Today, I’m writing about skilled nursing facilities (SNFs). The Centers for Medicare & Medicaid Services (CMS) recently directed the Medicare Administrative Contractors (MACs) to audit five Medicare claim submissions from every SNF in their jurisdiction. These audits just began on June 5, and will continue to be rolled out in waves.
Now, why is this audit happening? Well, it is intended to lower the improper payment rate found in SNFs nationwide. In 2022, the Comprehensive Error Rate Testing program (CERT) calculated that SNFs had a 15.1-percent error rate. It was the highest error rate of all fee-for-service (FFS) provider types, and nearly double the 2021 CERT report’s SNF error rate of approximately 7.8 percent.

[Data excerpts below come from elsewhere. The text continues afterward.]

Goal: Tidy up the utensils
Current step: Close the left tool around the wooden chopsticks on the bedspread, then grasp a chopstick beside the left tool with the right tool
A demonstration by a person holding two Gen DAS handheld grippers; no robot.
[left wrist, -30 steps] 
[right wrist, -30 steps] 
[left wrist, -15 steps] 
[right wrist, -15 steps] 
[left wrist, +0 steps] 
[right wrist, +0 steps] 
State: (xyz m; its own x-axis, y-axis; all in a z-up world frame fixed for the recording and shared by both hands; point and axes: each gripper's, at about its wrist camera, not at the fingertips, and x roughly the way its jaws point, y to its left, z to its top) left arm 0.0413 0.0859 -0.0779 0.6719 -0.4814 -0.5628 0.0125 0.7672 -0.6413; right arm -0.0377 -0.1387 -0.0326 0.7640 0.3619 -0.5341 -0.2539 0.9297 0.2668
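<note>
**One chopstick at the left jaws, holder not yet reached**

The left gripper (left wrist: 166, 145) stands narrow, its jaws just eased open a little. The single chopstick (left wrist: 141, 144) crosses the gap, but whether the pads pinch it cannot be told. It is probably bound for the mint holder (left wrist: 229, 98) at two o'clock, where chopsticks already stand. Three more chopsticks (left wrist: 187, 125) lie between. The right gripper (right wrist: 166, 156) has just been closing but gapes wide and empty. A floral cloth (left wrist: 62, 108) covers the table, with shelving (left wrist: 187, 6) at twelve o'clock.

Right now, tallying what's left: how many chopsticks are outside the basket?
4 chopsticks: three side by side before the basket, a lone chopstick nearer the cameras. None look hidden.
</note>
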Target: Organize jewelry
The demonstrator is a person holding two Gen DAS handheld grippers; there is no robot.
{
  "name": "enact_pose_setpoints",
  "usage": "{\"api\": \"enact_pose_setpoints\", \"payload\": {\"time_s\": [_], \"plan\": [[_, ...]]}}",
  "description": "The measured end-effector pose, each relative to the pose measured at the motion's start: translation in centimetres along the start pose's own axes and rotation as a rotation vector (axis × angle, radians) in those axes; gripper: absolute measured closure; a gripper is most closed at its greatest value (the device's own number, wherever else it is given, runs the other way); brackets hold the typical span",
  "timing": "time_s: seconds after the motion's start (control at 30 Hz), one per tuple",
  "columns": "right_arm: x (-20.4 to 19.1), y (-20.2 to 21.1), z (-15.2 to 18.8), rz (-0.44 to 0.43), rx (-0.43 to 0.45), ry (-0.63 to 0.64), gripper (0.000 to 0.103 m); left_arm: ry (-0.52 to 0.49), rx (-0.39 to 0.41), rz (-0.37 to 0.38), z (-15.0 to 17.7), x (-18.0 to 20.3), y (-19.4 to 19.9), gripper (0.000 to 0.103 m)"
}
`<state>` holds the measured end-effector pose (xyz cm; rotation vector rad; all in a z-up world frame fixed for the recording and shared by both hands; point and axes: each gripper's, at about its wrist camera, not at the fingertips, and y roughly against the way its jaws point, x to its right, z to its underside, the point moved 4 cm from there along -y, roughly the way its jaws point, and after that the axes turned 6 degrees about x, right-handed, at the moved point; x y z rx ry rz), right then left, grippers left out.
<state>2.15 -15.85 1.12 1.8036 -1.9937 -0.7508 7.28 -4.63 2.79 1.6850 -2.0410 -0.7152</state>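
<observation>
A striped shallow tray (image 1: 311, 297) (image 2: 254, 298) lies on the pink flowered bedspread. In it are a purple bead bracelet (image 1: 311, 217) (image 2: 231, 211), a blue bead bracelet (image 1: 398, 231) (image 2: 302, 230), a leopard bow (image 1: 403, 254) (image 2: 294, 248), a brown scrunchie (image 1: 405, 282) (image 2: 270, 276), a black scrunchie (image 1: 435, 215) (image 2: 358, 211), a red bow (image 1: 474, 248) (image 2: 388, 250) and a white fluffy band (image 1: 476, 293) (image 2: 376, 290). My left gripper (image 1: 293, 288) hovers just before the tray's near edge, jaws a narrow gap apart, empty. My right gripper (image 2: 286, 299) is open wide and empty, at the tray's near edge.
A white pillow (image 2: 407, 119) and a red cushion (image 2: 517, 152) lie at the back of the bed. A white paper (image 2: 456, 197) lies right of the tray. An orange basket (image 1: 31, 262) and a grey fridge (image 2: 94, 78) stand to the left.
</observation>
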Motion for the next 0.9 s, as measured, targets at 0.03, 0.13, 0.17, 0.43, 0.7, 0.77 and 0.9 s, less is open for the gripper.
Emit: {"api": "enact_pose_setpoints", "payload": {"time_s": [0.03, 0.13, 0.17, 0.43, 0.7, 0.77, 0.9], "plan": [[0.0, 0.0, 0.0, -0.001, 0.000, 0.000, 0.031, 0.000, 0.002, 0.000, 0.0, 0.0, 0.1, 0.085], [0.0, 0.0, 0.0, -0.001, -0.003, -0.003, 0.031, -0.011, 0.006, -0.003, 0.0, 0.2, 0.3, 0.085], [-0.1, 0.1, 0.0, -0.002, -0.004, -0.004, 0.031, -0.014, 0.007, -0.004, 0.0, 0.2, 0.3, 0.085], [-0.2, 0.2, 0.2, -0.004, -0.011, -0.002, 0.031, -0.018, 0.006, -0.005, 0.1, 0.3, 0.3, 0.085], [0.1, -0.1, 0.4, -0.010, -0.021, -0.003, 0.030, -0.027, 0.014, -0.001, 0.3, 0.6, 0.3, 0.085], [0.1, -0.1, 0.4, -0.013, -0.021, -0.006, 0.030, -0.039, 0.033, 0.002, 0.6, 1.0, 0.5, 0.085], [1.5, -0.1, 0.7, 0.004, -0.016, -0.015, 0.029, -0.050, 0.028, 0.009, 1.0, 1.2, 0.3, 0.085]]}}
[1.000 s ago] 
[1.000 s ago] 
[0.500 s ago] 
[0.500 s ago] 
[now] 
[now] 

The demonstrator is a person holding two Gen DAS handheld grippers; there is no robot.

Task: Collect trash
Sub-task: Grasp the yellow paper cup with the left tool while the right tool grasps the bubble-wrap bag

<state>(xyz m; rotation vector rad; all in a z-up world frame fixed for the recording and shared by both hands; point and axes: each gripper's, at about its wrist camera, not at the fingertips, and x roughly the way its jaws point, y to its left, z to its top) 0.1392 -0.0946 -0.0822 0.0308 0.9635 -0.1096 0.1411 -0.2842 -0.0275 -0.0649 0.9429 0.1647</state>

There are several possible causes generating the high error rate, but the most impactful one identified in the CERT report was insufficient documentation. A total of 73.8 percent of the incorrect claims resulted from insufficient documentation. It is not surprising, given this, that CMS wants to address SNF billing. CMS also stated that another reason for this substantial increase was likely the result of a change in the payment model. The Resource Utilization Group (RUG) IV model changed relatively recently to the patient-driven payment model for SNF claims with dates of service on or after Oct. 1, 2019.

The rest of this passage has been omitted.